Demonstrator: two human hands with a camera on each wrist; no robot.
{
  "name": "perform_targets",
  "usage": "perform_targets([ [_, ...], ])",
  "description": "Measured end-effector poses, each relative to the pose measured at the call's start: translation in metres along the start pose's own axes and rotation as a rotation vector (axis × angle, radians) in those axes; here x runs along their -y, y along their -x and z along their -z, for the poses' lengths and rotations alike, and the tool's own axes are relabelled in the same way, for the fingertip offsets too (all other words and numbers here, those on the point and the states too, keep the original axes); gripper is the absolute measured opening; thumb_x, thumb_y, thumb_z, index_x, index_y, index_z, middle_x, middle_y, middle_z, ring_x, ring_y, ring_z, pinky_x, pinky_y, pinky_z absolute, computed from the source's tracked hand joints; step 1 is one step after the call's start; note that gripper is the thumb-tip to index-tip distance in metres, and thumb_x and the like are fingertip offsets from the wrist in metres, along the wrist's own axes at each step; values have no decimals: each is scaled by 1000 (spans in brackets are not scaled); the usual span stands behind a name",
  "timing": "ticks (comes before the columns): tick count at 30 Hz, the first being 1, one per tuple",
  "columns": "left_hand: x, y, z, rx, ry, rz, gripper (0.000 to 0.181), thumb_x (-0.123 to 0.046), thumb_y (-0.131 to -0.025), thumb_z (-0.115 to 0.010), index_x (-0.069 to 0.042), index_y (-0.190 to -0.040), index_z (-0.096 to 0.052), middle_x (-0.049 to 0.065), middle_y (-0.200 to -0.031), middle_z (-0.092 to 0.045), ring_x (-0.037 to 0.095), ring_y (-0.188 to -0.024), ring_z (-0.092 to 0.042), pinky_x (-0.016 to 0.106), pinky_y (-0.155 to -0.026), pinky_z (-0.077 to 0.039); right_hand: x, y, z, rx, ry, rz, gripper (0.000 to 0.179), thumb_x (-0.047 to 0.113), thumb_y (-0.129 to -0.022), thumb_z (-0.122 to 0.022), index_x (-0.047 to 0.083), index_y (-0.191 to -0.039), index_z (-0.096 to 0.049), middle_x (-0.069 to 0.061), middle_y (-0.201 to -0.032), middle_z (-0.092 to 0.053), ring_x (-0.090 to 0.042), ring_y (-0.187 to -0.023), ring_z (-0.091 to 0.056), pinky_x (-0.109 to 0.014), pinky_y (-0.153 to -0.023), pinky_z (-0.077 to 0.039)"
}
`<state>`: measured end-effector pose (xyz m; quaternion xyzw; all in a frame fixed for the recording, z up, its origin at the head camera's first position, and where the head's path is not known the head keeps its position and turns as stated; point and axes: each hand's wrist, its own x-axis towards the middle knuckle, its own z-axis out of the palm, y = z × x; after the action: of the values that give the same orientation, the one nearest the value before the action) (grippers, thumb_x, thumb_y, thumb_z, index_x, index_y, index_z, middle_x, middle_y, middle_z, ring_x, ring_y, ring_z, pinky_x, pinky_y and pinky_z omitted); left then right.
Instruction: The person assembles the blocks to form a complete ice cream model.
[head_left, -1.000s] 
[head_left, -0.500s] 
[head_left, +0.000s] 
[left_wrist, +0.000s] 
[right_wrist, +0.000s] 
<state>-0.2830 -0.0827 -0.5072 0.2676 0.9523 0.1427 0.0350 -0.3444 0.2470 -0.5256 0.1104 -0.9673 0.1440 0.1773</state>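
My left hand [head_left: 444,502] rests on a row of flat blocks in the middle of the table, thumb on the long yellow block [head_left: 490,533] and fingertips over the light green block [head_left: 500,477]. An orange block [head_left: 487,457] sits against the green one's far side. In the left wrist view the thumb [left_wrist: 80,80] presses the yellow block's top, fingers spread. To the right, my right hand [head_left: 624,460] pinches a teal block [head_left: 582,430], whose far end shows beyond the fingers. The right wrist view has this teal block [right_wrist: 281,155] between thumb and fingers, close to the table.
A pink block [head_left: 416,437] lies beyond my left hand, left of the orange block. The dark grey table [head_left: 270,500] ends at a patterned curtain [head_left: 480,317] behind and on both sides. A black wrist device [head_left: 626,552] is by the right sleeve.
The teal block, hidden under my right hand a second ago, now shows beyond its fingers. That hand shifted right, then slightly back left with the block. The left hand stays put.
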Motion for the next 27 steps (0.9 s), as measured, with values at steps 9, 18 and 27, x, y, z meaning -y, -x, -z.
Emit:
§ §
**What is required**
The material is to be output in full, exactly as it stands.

**Expected output**
Demonstrator: two human hands with a camera on each wrist; no robot.
{
  "name": "perform_targets",
  "usage": "perform_targets([ [_, ...], ])",
  "description": "Measured end-effector poses, each relative to the pose measured at the call's start: translation in metres along the start pose's own axes and rotation as a rotation vector (axis × angle, radians) in those axes; here x runs along their -y, y along their -x and z along their -z, for the poses' lengths and rotations alike, and the tool's own axes are relabelled in the same way, for the fingertip offsets too (all other words and numbers here, those on the point and the states too, keep the original axes); gripper is the absolute measured opening; thumb_x, thumb_y, thumb_z, index_x, index_y, index_z, middle_x, middle_y, middle_z, ring_x, ring_y, ring_z, pinky_x, pinky_y, pinky_z absolute, computed from the source's tracked hand joints; step 1 is one step after the call's start; note that gripper is the thumb-tip to index-tip distance in metres, and thumb_x and the like are fingertip offsets from the wrist in metres, along the wrist's own axes at each step; values have no decimals: each is scaled by 1000 (spans in brackets are not scaled); the usual span stands behind a name",
  "timing": "ticks (comes before the columns): tick count at 30 Hz, the first being 1, one per tuple",
  "columns": "left_hand: x, y, z, rx, ry, rz, gripper (0.000 to 0.181), thumb_x (-0.123 to 0.046), thumb_y (-0.131 to -0.025), thumb_z (-0.115 to 0.010), index_x (-0.069 to 0.042), index_y (-0.190 to -0.040), index_z (-0.096 to 0.052), middle_x (-0.049 to 0.065), middle_y (-0.200 to -0.031), middle_z (-0.092 to 0.045), ring_x (-0.037 to 0.095), ring_y (-0.188 to -0.024), ring_z (-0.092 to 0.042), pinky_x (-0.016 to 0.106), pinky_y (-0.155 to -0.026), pinky_z (-0.077 to 0.039); right_hand: x, y, z, rx, ry, rz, gripper (0.000 to 0.179), thumb_x (-0.047 to 0.113), thumb_y (-0.129 to -0.022), thumb_z (-0.122 to 0.022), index_x (-0.047 to 0.083), index_y (-0.191 to -0.039), index_z (-0.096 to 0.049), middle_x (-0.069 to 0.061), middle_y (-0.201 to -0.032), middle_z (-0.092 to 0.053), ring_x (-0.090 to 0.042), ring_y (-0.187 to -0.023), ring_z (-0.091 to 0.056), pinky_x (-0.109 to 0.014), pinky_y (-0.153 to -0.023), pinky_z (-0.077 to 0.039)"
}
`<state>`: measured end-effector pose (xyz m; quaternion xyzw; all in a frame fixed for the recording, z up, its origin at the head camera's first position, and where the head's path is not known the head keeps its position and turns as stated; point and axes: each hand's wrist, its own x-axis towards the middle knuckle, its own z-axis out of the palm, y = z × x; after the action: of the values that give the same orientation, the one nearest the value before the action) (grippers, thumb_x, thumb_y, thumb_z, index_x, index_y, index_z, middle_x, middle_y, middle_z, ring_x, ring_y, ring_z, pinky_x, pinky_y and pinky_z omitted); left then right.
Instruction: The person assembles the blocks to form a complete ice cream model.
[head_left, -1.000s] 
[head_left, -0.500s] 
[head_left, +0.000s] 
[left_wrist, +0.000s] 
[right_wrist, +0.000s] 
<state>-0.2830 -0.0827 -0.5072 0.2676 0.9523 0.1427 0.0350 -0.3444 0.2470 -0.5256 0.1104 -0.9673 0.1440 0.1773</state>
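My left hand [head_left: 444,502] rests on a row of flat blocks in the middle of the table, thumb on the long yellow block [head_left: 490,533] and fingertips over the light green block [head_left: 500,477]. An orange block [head_left: 487,457] sits against the green one's far side. In the left wrist view the thumb [left_wrist: 80,80] presses the yellow block's top, fingers spread. To the right, my right hand [head_left: 624,460] pinches a teal block [head_left: 582,430], whose far end shows beyond the fingers. The right wrist view has this teal block [right_wrist: 281,155] between thumb and fingers, close to the table.
A pink block [head_left: 416,437] lies beyond my left hand, left of the orange block. The dark grey table [head_left: 270,500] ends at a patterned curtain [head_left: 480,317] behind and on both sides. A black wrist device [head_left: 626,552] is by the right sleeve.
The teal block, hidden under my right hand a second ago, now shows beyond its fingers. That hand shifted right, then slightly back left with the block. The left hand stays put.
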Motion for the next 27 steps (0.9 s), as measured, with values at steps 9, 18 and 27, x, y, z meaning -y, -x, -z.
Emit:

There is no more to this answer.